Personal information
- Full name: Kevin Santos Silva
- Date of birth: January 5, 1998 (age 28)
- Place of birth: Bethlehem, Pennsylvania, United States
- Height: 6 ft 1 in (1.85 m)
- Position: Goalkeeper

Youth career
- Players Development Academy

College career
- Years: Team / Apps / (Gls)
- 2016–2017: UCLA Bruins / 30 / (0)
- 2018: Rutgers Scarlet Knights / 0 / (0)

Senior career*
- Years: Team / Apps / (Gls)
- 2017: FC Golden State Force / 1 / (0)
- 2018–2020: Heart of Midlothian / 0 / (0)
- 2018–2019: → Raith Rovers (loan) / 0 / (0)
- 2019: → Toronto FC II (loan) / 8 / (0)
- 2020: Toronto FC II / 0 / (0)
- 2020–2021: Toronto FC / 0 / (0)
- 2021: → Toronto FC II (loan) / 4 / (0)
- 2022: Pittsburgh Riverhounds / 11 / (0)

International career
- 2015: United States U17
- 2017: United States U19

= Kevin Silva =

American soccer player

Kevin Santos Silva (born January 5, 1998) is an American professional soccer player who plays as a goalkeeper.

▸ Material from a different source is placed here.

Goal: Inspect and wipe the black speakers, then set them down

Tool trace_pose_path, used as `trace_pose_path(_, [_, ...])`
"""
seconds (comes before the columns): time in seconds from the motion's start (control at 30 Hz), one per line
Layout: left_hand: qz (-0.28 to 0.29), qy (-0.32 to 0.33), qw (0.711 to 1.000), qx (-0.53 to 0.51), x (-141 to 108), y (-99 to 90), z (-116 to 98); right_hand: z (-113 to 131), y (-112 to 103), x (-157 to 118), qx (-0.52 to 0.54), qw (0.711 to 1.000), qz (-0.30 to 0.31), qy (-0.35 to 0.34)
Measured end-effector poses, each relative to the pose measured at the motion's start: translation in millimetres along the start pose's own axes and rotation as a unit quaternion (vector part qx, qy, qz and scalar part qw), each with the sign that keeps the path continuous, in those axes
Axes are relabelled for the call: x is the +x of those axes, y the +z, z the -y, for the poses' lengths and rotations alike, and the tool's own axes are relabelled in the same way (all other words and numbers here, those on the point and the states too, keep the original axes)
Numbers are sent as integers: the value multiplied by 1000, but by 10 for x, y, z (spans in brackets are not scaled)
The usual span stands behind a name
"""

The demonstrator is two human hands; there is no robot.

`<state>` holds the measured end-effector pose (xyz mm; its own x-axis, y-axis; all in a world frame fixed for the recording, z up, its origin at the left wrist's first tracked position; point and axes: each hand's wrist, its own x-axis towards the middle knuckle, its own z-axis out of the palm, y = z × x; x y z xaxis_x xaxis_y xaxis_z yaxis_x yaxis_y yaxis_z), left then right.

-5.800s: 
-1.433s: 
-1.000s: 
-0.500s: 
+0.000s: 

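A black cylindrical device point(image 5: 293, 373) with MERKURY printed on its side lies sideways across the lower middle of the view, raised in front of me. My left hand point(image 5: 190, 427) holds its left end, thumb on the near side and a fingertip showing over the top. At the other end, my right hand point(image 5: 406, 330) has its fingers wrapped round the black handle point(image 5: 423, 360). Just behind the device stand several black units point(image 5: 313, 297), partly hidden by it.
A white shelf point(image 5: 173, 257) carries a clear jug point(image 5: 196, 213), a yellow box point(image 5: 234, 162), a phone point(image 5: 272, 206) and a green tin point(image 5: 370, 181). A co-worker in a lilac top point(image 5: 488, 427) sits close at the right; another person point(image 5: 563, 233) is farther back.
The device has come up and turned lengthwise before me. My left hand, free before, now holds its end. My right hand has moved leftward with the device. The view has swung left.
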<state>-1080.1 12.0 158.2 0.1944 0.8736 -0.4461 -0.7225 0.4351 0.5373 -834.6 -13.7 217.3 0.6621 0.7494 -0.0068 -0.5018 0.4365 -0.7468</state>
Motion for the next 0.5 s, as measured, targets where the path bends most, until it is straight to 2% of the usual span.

==Early and personal life==
Silva was born in Bethlehem, Pennsylvania and has one younger brother.

==Early and college career==
Silva played at youth level for Players Development Academy. Prior to attending college, he was a two-time All-American and was ranked as the best high school goalkeeper in the country, as well as the number 13 overall player in the IMG 150 by Top Drawer Soccer and number 6 overall in College Soccer News' Top 150.

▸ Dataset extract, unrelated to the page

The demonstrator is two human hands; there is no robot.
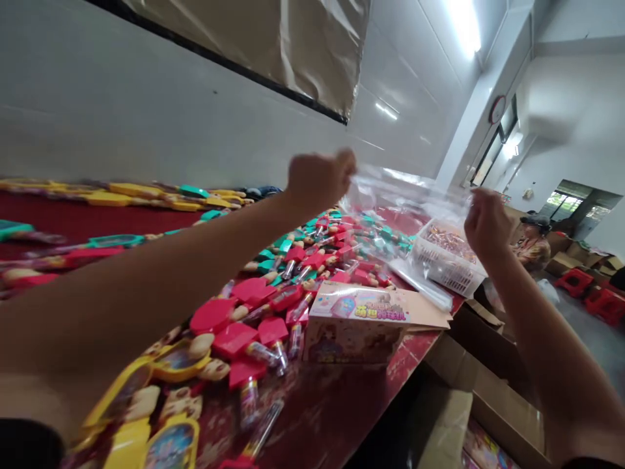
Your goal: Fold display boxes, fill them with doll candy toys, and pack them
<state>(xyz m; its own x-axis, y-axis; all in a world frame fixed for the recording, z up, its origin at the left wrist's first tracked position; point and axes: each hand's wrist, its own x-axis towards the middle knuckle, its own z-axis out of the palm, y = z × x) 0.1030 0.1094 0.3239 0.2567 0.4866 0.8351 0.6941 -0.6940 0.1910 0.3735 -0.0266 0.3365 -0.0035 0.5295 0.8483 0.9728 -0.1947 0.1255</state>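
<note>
Two hands are up, both on a clear plastic bag [405, 195]. Your left hand [319, 184] is curled nearly shut, with its fingers pinching the bag's upper edge at one end. Your right hand [488, 225] is curled the same way and pinches the far end of that edge, so the film stretches between them. The bag hangs in the air above the bench [312, 417], which has a red, worn top, and touches nothing you can make out.

Under your left forearm, a dense spread of toys [293, 280] covers much of the bench, with red tops, teal pieces, yellow frames and small clear tubes. More toys [137, 195] lie in a long row towards the wall. Just below the bag sits a white plastic basket [442, 257] full of small wrapped pieces, and a pink printed box [356, 322] stands beside the toys with its flap open. A clear plastic sleeve [420, 283] lies between box and basket.

Open cardboard cartons [488, 404] stand below the bench edge on the right. Farther off, a co-worker in a cap [534, 241] sits among cartons and red stools [605, 305].
</note>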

In 2016, he began attending UCLA playing college soccer for the UCLA Bruins. At UCLA he made 30 appearances in two seasons. In 2018, he transferred to Rutgers University, planned to join the Rutgers Scarlet Knights soccer team. However, after only training with the team, he departed ahead of the 2018 for a professional opportunity.

==Club career==
He spent the 2017 season with FC Golden State Force, making one appearance.

In July 2018 he signed for Scottish club Hearts. He moved on loan to Raith Rovers in September 2018, until January 14, 2019.

In May 2019, he signed on loan for Toronto FC II, and joined the club permanently in January 2020. He signed with the Toronto FC first team on July 3, 2020. In June he returned to Toronto II on loan. At the end of the 2021 season, the club declined his option for 2022.

On February 21, 2022, Silva signed with USL Championship side Pittsburgh Riverhounds. He was not part of the Riverhounds 2023 roster.

==International career==
Silva has represented the United States at youth international level.